» **TASK TO CARRY OUT**
Please reproduce each of the following entries exactly.

» **DATASET RECORDS**
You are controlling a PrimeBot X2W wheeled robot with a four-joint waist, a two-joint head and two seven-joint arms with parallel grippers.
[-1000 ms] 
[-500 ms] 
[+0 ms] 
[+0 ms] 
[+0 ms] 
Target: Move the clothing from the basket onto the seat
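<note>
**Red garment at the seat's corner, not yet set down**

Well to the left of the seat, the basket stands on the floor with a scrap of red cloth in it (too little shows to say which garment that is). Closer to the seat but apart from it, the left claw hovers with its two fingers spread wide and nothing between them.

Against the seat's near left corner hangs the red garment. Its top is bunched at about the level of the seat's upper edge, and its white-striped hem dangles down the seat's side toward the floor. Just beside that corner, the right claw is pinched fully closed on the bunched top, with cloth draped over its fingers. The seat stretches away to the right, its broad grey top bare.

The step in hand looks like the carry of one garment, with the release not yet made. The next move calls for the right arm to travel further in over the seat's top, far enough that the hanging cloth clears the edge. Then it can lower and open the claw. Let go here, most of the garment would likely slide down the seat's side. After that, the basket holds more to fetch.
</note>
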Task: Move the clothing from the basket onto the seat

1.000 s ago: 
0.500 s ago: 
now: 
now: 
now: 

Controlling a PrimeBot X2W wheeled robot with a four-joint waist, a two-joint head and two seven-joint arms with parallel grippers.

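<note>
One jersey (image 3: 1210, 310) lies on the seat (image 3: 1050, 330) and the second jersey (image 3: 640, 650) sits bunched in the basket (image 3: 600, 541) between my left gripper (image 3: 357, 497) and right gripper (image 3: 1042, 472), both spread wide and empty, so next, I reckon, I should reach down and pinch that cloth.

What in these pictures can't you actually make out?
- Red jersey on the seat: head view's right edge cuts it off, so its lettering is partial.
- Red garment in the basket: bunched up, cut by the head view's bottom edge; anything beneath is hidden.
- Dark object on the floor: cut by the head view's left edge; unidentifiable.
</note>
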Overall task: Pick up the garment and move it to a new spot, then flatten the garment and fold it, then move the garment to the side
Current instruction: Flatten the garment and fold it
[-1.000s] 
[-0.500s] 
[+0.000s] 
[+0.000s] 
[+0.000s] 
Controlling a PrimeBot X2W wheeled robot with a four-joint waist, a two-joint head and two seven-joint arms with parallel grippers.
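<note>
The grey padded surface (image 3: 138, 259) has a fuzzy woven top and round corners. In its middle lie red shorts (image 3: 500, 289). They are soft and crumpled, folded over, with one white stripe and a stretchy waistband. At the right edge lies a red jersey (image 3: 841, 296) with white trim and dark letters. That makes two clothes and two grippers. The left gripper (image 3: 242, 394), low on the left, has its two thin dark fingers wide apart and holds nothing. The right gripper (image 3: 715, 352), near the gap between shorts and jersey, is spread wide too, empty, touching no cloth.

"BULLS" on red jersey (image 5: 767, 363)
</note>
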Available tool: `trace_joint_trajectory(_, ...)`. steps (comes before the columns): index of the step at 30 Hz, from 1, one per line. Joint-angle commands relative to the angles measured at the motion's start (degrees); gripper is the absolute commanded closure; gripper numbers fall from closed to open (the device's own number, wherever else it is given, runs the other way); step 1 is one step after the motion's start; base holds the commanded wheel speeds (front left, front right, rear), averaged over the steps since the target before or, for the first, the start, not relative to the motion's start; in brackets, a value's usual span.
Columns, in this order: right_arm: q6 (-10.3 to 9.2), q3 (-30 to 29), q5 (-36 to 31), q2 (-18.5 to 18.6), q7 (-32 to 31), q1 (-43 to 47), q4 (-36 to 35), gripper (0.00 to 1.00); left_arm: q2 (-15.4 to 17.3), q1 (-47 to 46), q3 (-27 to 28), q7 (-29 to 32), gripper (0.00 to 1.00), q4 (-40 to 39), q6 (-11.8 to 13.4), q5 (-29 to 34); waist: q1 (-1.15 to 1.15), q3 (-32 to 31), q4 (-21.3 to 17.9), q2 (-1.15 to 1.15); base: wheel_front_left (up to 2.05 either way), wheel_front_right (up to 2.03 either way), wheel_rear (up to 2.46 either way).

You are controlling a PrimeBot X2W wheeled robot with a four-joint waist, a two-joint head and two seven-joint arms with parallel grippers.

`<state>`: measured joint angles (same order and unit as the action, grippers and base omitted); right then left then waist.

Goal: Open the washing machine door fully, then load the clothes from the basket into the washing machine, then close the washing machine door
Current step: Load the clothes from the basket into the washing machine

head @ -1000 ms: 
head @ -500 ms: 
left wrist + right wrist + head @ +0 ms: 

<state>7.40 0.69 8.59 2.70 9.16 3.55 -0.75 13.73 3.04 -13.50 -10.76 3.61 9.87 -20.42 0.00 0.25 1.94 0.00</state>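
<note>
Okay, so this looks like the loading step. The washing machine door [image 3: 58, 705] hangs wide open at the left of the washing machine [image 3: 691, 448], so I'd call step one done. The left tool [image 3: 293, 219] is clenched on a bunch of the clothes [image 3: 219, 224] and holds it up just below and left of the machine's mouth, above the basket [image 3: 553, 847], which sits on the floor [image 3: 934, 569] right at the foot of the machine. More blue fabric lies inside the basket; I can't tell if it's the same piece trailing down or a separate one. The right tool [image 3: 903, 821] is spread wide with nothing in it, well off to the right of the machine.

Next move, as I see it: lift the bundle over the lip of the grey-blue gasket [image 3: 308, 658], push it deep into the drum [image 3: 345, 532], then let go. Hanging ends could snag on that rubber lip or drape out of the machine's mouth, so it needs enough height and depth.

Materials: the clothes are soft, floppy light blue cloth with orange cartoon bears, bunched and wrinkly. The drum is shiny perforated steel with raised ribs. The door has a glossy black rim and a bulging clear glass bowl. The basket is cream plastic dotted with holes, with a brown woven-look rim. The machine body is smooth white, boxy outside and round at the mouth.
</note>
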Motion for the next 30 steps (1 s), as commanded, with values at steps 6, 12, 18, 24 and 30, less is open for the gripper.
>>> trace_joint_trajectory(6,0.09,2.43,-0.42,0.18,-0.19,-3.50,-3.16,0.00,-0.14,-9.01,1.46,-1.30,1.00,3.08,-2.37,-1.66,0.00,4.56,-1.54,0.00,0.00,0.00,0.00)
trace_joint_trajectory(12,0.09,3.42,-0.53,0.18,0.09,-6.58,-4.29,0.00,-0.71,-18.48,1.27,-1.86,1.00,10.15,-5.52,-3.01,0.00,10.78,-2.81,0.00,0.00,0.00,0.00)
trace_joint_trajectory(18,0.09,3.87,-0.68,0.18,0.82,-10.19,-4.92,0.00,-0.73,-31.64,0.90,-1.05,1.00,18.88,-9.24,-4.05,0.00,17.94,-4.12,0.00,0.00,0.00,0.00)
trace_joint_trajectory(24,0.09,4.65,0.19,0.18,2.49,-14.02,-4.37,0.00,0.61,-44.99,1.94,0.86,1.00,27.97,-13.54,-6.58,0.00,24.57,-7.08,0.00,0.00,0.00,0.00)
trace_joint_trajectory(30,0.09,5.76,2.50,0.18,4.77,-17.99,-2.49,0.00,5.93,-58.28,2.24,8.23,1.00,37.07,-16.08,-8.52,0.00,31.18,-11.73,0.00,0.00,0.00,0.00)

» **RESPONSE BELOW**
You are controlling a PrimeBot X2W wheeled robot with a four-joint waist, a two-joint head and two seven-joint arms with parallel grippers.
[-1000 ms] 
[-500 ms] 
[+0 ms] 
[+0 ms] 
[+0 ms] 
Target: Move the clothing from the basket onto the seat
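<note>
**Red garment at the seat's corner, not yet set down**

Well to the left of the seat, the basket stands on the floor with a scrap of red cloth in it (too little shows to say which garment that is). Closer to the seat but apart from it, the left claw hovers with its two fingers spread wide and nothing between them.

Against the seat's near left corner hangs the red garment. Its top is bunched at about the level of the seat's upper edge, and its white-striped hem dangles down the seat's side toward the floor. Just beside that corner, the right claw is pinched fully closed on the bunched top, with cloth draped over its fingers. The seat stretches away to the right, its broad grey top bare.

The step in hand looks like the carry of one garment, with the release not yet made. The next move calls for the right arm to travel further in over the seat's top, far enough that the hanging cloth clears the edge. Then it can lower and open the claw. Let go here, most of the garment would likely slide down the seat's side. After that, the basket holds more to fetch.
</note>
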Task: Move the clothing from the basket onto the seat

1.000 s ago: 
0.500 s ago: 
now: 
now: 
now: 

Controlling a PrimeBot X2W wheeled robot with a four-joint waist, a two-joint head and two seven-joint arms with parallel grippers.

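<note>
One jersey (image 3: 1210, 310) lies on the seat (image 3: 1050, 330) and the second jersey (image 3: 640, 650) sits bunched in the basket (image 3: 600, 541) between my left gripper (image 3: 357, 497) and right gripper (image 3: 1042, 472), both spread wide and empty, so next, I reckon, I should reach down and pinch that cloth.

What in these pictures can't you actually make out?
- Red jersey on the seat: head view's right edge cuts it off, so its lettering is partial.
- Red garment in the basket: bunched up, cut by the head view's bottom edge; anything beneath is hidden.
- Dark object on the floor: cut by the head view's left edge; unidentifiable.
</note>
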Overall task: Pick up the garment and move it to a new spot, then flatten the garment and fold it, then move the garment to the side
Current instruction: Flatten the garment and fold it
[-1.000s] 
[-0.500s] 
[+0.000s] 
[+0.000s] 
[+0.000s] 
Controlling a PrimeBot X2W wheeled robot with a four-joint waist, a two-joint head and two seven-joint arms with parallel grippers.
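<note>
The grey padded surface (image 3: 138, 259) has a fuzzy woven top and round corners. In its middle lie red shorts (image 3: 500, 289). They are soft and crumpled, folded over, with one white stripe and a stretchy waistband. At the right edge lies a red jersey (image 3: 841, 296) with white trim and dark letters. That makes two clothes and two grippers. The left gripper (image 3: 242, 394), low on the left, has its two thin dark fingers wide apart and holds nothing. The right gripper (image 3: 715, 352), near the gap between shorts and jersey, is spread wide too, empty, touching no cloth.

"BULLS" on red jersey (image 5: 767, 363)
</note>
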Available tool: `trace_joint_trajectory(_, ...)`. steps (comes before the columns): index of the step at 30 Hz, from 1, one per line. Joint-angle commands relative to the angles measured at the motion's start (degrees); gripper is the absolute commanded closure; gripper numbers fall from closed to open (the device's own number, wherever else it is given, runs the other way); step 1 is one step after the motion's start; base holds the commanded wheel speeds (front left, front right, rear), averaged over the steps since the target before or, for the first, the start, not relative to the motion's start; in brackets, a value's usual span.
Columns, in this order: right_arm: q6 (-10.3 to 9.2), q3 (-30 to 29), q5 (-36 to 31), q2 (-18.5 to 18.6), q7 (-32 to 31), q1 (-43 to 47), q4 (-36 to 35), gripper (0.00 to 1.00); left_arm: q2 (-15.4 to 17.3), q1 (-47 to 46), q3 (-27 to 28), q7 (-29 to 32), gripper (0.00 to 1.00), q4 (-40 to 39), q6 (-11.8 to 13.4), q5 (-29 to 34); waist: q1 (-1.15 to 1.15), q3 (-32 to 31), q4 (-21.3 to 17.9), q2 (-1.15 to 1.15); base: wheel_front_left (up to 2.05 either way), wheel_front_right (up to 2.03 either way), wheel_rear (up to 2.46 either way).

You are controlling a PrimeBot X2W wheeled robot with a four-joint waist, a two-joint head and two seven-joint arms with parallel grippers.

`<state>`: measured joint angles (same order and unit as the action, grippers and base omitted); right then left then waist.

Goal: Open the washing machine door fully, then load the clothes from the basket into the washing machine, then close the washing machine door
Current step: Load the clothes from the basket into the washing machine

head @ -1000 ms: 
head @ -500 ms: 
left wrist + right wrist + head @ +0 ms: 

<state>7.40 0.69 8.59 2.70 9.16 3.55 -0.75 13.73 3.04 -13.50 -10.76 3.61 9.87 -20.42 0.00 0.25 1.94 0.00</state>
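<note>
Okay, so this looks like the loading step. The washing machine door [image 3: 58, 705] hangs wide open at the left of the washing machine [image 3: 691, 448], so I'd call step one done. The left tool [image 3: 293, 219] is clenched on a bunch of the clothes [image 3: 219, 224] and holds it up just below and left of the machine's mouth, above the basket [image 3: 553, 847], which sits on the floor [image 3: 934, 569] right at the foot of the machine. More blue fabric lies inside the basket; I can't tell if it's the same piece trailing down or a separate one. The right tool [image 3: 903, 821] is spread wide with nothing in it, well off to the right of the machine.

Next move, as I see it: lift the bundle over the lip of the grey-blue gasket [image 3: 308, 658], push it deep into the drum [image 3: 345, 532], then let go. Hanging ends could snag on that rubber lip or drape out of the machine's mouth, so it needs enough height and depth.

Materials: the clothes are soft, floppy light blue cloth with orange cartoon bears, bunched and wrinkly. The drum is shiny perforated steel with raised ribs. The door has a glossy black rim and a bulging clear glass bowl. The basket is cream plastic dotted with holes, with a brown woven-look rim. The machine body is smooth white, boxy outside and round at the mouth.
</note>
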Motion for the next 30 steps (1 s), as commanded, with values at steps 6, 12, 18, 24 and 30, less is open for the gripper.
>>> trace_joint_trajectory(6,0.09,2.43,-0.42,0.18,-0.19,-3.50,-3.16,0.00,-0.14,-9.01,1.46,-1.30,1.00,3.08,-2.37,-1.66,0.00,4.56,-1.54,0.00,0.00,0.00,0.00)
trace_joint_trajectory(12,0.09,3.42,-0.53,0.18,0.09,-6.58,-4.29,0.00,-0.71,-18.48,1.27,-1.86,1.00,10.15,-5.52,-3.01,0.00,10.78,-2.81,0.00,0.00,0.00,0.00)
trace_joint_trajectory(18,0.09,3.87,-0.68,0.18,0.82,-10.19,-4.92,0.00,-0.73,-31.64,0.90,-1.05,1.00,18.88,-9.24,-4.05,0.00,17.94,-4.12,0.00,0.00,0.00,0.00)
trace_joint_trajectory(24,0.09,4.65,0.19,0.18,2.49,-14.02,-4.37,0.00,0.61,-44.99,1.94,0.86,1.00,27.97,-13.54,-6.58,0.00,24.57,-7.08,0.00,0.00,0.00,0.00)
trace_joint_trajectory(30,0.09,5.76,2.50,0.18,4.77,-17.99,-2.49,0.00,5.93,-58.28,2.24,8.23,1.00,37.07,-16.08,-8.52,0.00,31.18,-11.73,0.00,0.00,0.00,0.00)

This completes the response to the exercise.